## [TASK GOAL]
Scan the records for the word "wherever". Copy each line that includes it.

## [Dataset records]
★ ★ ★ ★
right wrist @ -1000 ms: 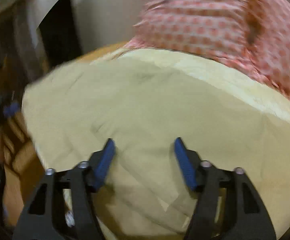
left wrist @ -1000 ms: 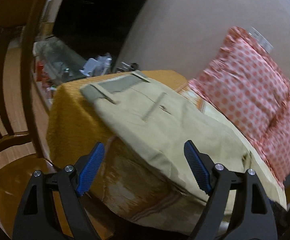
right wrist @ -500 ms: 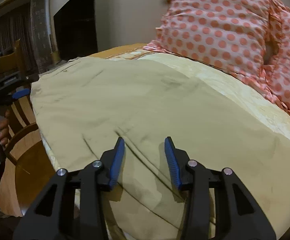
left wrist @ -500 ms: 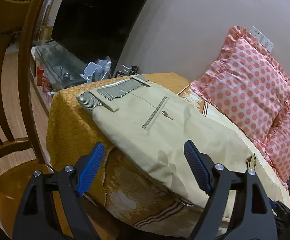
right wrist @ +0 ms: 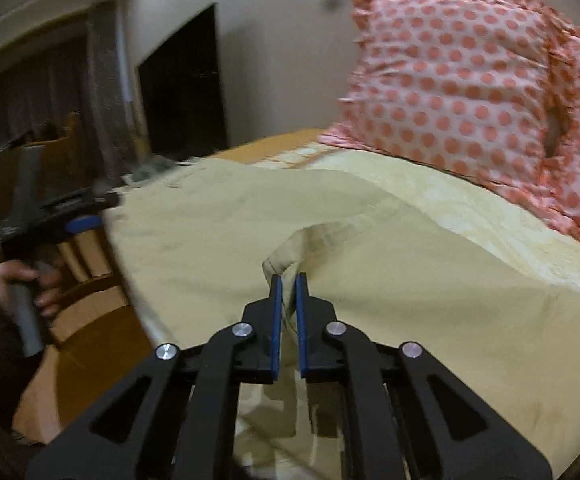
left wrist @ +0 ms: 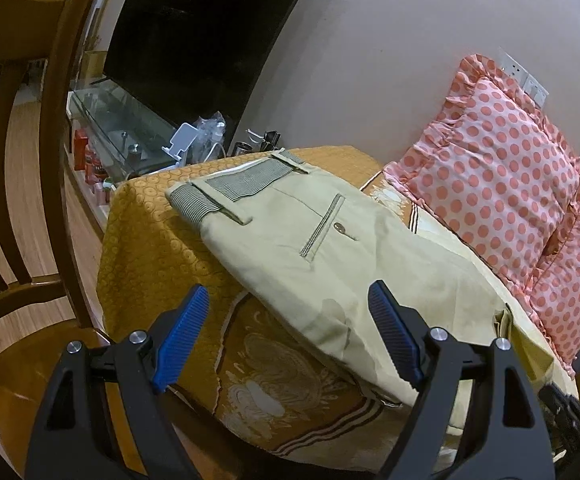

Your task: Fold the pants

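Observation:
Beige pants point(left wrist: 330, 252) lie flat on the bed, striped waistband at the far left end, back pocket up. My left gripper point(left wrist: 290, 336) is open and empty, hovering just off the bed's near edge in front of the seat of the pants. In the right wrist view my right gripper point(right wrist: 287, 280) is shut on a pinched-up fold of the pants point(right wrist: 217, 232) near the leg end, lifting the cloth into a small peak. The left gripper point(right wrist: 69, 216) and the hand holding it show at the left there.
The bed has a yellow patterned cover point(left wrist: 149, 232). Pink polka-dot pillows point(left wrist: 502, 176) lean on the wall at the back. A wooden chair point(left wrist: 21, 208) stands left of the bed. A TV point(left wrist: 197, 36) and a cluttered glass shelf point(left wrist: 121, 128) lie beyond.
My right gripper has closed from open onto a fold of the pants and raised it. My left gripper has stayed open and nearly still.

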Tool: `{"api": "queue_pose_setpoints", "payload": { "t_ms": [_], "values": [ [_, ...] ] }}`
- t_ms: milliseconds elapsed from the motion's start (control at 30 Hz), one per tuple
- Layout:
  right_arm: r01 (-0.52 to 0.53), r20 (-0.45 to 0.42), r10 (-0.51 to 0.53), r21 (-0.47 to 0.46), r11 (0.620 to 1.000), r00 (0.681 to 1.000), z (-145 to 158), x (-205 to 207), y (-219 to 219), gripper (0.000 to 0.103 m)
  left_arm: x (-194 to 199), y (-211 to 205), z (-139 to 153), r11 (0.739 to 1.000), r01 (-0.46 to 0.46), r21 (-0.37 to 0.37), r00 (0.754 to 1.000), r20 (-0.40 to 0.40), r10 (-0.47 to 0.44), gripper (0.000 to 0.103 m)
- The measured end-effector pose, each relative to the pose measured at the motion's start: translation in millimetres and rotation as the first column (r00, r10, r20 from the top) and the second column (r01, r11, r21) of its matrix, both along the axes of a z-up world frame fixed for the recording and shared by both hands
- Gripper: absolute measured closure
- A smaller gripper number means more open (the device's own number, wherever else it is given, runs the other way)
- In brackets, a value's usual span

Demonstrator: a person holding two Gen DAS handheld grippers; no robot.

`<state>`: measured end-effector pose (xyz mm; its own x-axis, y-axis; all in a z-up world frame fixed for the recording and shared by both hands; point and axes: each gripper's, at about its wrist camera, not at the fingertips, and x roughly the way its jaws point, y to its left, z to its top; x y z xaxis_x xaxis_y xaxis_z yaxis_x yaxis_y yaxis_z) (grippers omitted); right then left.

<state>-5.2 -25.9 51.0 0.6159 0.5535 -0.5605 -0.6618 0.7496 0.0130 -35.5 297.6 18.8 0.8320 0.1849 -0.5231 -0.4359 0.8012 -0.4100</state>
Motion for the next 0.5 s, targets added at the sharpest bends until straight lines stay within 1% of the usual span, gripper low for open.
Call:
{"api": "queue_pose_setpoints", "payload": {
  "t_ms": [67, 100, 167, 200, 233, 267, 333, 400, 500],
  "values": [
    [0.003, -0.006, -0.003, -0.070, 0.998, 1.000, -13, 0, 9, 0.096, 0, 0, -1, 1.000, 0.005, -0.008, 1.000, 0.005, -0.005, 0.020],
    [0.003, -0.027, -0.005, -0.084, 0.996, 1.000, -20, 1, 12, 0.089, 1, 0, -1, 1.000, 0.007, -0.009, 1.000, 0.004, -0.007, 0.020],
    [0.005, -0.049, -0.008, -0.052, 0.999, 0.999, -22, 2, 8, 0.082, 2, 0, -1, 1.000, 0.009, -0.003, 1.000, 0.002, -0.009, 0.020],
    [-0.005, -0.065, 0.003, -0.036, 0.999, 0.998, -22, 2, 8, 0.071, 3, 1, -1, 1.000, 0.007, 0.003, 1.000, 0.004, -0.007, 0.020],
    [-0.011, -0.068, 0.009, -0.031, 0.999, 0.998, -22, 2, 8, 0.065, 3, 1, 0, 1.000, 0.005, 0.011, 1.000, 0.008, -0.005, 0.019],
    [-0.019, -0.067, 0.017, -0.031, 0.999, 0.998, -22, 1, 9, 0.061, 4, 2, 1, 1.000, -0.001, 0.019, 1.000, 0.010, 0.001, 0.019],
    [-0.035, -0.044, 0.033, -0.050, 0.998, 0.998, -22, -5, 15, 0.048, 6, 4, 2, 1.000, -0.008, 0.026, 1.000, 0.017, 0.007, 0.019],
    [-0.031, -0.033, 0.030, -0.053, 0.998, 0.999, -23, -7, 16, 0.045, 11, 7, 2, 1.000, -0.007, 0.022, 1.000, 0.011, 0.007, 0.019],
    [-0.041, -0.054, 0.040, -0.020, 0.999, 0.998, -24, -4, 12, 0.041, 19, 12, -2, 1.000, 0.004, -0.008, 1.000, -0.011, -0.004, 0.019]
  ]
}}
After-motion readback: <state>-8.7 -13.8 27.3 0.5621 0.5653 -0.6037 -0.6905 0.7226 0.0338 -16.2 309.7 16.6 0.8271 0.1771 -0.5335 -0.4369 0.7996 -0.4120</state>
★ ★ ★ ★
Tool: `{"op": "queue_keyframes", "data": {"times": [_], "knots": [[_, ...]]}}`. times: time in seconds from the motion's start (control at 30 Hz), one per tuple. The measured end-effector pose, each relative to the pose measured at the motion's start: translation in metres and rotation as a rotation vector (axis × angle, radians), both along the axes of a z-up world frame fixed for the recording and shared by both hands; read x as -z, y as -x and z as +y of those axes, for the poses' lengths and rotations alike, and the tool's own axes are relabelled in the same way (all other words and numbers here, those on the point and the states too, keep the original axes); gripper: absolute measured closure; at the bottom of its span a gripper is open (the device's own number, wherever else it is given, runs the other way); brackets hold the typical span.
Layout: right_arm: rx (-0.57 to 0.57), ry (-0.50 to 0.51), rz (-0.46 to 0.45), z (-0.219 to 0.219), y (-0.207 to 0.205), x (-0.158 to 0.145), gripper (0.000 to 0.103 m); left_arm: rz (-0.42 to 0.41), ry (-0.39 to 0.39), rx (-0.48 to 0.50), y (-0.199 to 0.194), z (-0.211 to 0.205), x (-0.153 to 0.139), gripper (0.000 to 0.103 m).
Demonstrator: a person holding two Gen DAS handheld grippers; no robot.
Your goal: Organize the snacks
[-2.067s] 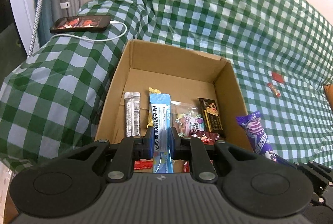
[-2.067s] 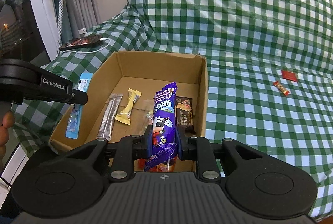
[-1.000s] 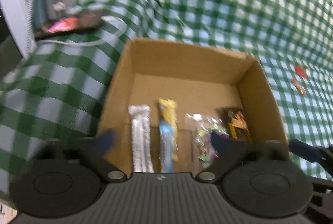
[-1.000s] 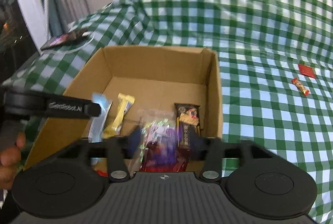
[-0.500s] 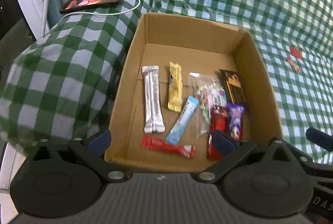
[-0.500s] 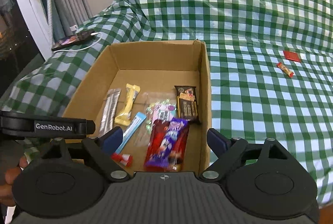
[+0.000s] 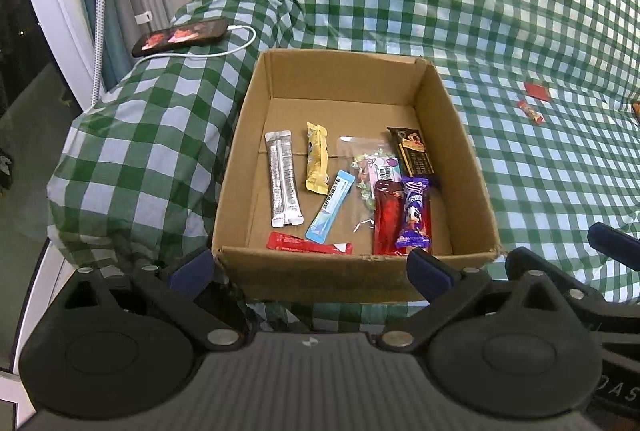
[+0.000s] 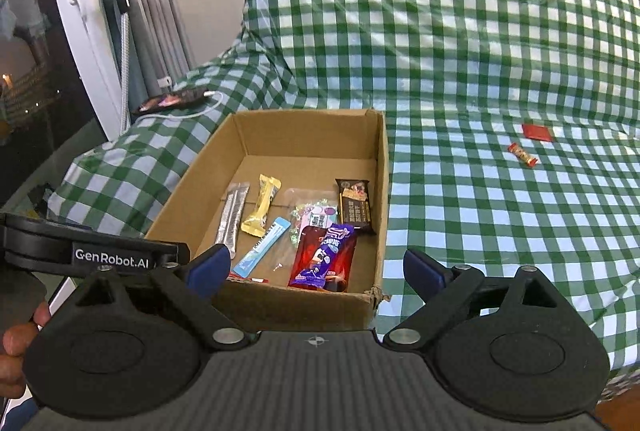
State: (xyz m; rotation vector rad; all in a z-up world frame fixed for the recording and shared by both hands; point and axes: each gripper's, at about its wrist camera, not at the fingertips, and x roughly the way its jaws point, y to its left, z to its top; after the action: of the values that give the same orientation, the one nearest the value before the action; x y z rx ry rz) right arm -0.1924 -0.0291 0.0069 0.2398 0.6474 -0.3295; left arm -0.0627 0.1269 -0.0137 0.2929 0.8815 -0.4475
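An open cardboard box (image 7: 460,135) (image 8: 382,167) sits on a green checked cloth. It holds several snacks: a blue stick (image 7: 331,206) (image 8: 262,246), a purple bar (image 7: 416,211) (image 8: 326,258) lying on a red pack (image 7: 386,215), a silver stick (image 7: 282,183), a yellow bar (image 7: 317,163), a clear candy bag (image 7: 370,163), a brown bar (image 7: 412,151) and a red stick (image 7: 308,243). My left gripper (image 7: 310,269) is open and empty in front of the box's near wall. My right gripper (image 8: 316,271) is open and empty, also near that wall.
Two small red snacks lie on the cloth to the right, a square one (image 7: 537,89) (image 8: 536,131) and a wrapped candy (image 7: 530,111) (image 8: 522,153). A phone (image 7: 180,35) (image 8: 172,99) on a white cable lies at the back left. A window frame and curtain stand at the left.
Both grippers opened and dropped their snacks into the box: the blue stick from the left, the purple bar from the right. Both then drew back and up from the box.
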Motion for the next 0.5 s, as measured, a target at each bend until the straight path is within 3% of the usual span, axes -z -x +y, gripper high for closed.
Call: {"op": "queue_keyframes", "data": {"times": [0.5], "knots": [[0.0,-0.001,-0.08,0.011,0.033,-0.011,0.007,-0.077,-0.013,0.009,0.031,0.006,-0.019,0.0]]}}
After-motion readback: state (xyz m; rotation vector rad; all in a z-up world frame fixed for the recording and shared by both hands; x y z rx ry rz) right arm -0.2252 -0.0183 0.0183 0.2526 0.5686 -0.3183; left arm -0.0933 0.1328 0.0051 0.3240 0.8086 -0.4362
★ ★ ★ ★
## [SOLUTION TO THE EXERCISE]
- A smaller gripper number means more open (the device's own number, wherever else it is given, runs the other way)
Tool: `{"op": "queue_keyframes", "data": {"times": [_], "knots": [[_, ...]]}}`. times: time in seconds from the motion's start (control at 30 Hz), one per tuple. The measured end-effector pose, each relative to the pose measured at the motion's start: translation in metres and rotation as a rotation vector (axis × angle, radians), both along the axes of a z-up world frame fixed for the recording and shared by both hands; read x as -z, y as -x and z as +y of those axes, for the poses' lengths and rotations alike, and the tool's own axes are relabelled in the same way (all other words and numbers here, those on the point and the states too, keep the original axes); gripper: absolute measured closure; at the bottom of its span a gripper is open (the device's own number, wherever else it is given, runs the other way); brackets hold the typical span.

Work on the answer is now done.